La superstition des marins concerne de bien nombreux domaines et de multiples contextes : le mauvais temps, les naufrages, une mauvaise capture de poisson, un décès en mer, un voilier encalminé, parfois provoqué par un “Jonas” à bord, ou un mot qui n’aurait pas dû être prononcé.
Il y a autant de superstitions chez les marins que de jours qui nous séparent du premier homme à avoir posé le pied sur un navire.
Sans GPS, sans maîtrise des éléments, sans parfaite connaissance de la météo et des cartes marines, les marins ont créé leur propre code de conduite, régi par la superstition.
En voici 10, méconnues du grand public et particulièrement étranges, qu’il vaut mieux connaître pour éviter toute situation malencontreuse à bord :
Toujours embarquer avec le pied droit :
La légende raconte que le fait de monter à bord avec le pied gauche porte malheur pour le voyage à venir.

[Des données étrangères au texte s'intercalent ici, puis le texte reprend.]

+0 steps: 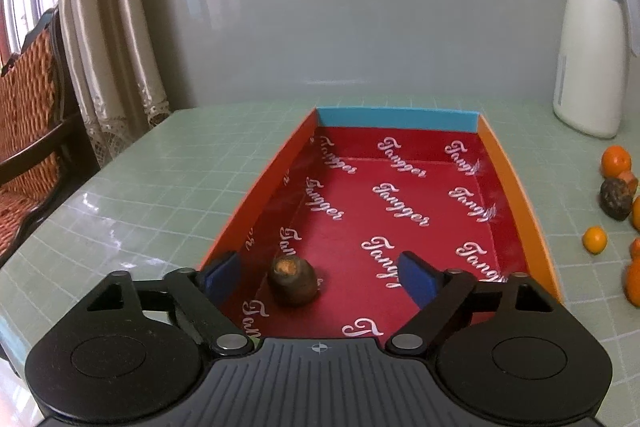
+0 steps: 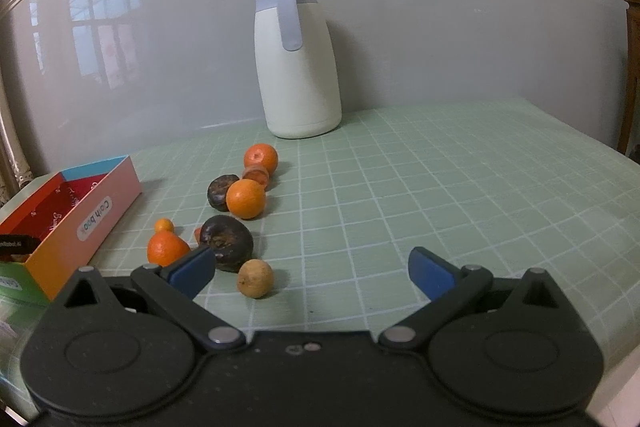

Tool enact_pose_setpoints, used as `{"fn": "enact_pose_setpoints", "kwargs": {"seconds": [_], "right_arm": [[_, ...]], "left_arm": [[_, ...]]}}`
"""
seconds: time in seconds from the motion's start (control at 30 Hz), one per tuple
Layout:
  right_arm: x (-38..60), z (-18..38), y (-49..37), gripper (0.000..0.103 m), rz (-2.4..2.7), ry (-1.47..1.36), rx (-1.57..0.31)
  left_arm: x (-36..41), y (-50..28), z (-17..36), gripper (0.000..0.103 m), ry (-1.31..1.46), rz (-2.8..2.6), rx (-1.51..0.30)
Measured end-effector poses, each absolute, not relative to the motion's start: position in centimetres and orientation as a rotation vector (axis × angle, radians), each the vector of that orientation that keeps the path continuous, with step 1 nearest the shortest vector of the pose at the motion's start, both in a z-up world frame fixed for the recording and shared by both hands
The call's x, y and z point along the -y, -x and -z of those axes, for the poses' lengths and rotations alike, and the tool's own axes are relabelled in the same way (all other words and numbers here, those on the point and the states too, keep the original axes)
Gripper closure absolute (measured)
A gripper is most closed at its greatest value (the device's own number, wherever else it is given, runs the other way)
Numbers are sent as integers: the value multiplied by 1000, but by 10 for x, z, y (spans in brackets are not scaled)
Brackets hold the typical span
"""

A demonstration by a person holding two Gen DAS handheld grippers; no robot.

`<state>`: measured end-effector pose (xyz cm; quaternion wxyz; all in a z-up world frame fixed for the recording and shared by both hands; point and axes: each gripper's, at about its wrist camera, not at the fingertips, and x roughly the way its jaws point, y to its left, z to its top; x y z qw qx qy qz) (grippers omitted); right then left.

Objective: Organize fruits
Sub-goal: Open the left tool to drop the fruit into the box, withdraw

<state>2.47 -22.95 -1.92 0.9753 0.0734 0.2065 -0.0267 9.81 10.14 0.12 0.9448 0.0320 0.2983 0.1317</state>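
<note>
Left gripper (image 1: 320, 277), jaws spread wide and released, poised above the near end of a box (image 1: 516, 195) with a red printed lining, orange side walls and a blue far wall. One dark brown fruit (image 1: 293, 279) lies on the lining near the left wall, between the blue pads but touching neither. Right gripper (image 2: 314, 273), likewise spread and grasping nothing, low over the green gridded table (image 2: 440, 195). Just ahead of its left pad: a small tan fruit (image 2: 255, 278), a dark shrivelled fruit (image 2: 226, 242) and an orange (image 2: 166, 248). Farther back, more oranges (image 2: 245, 198) and another dark fruit (image 2: 219, 192) cluster loosely right of the box. A white jug (image 2: 298, 67) with a grey lid stands upright by the wall
</note>
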Motion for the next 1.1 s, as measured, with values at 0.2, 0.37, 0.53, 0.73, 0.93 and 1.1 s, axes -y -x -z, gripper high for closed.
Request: {"fn": "enact_pose_setpoints", "kwargs": {"seconds": [0.2,0.37,0.53,0.73,0.93,1.1], "right_arm": [[227,19,-26,0,52,-137,-418],[226,20,-26,0,52,-138,-420],[223,20,-27,0,51,-127,-424],[219,21,-30,0,53,-110,-437],[216,22,-33,0,56,-95,-440],[215,23,-36,0,59,-94,-451]], "left_arm": [[-92,-89,-14,6,-99,-266,-541],[-90,-80,-28,6,-94,-256,-504],[-86,-70,-39,2,-90,-248,-468],[-84,-56,-47,0,-63,-226,-442],[-82,-43,-45,0,-52,-202,-443],[-82,-35,-40,0,-33,-186,-465]]}}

Ceci dit, les deux pieds peuvent porter malheur si le capitaine vous surprend en train de monter à bord avec vos chaussures.
Verser du vin sur le pont pour porter bonheur lors d’un long voyage :
Il n’est pas indispensable de déverser du Romanée-Conti, mais Neptune ne s’apprivoise pas non plus avec de la piquette. En tout état de cause, il est d’usage de partager le breuvage avec le navire (sur le pont) et avec la mer (par dessus bord).
Attention, si le navire est mis à l’eau pour la première fois, c’est sur la proue du navire qu’il est d’usage de faire éclater une bouteille de vin ou de champagne après sa bénédiction.
Ne jamais trinquer avec les verres :
Lorsqu’ils boivent, les marins ont interdiction de choquer les verres entres eux, et doivent à la place trinquer poing contre poing. Car malheur à celui qui oubliera que le bruit du verre attire le vent.
Appareiller un vendredi et le premier lundi d’Avril porte malheur :
Il s’agit de l’une des superstitions marines les plus universelles, qui trouve son origine dans la crucifixion du Christ un vendredi, et donc signe de mauvais présage.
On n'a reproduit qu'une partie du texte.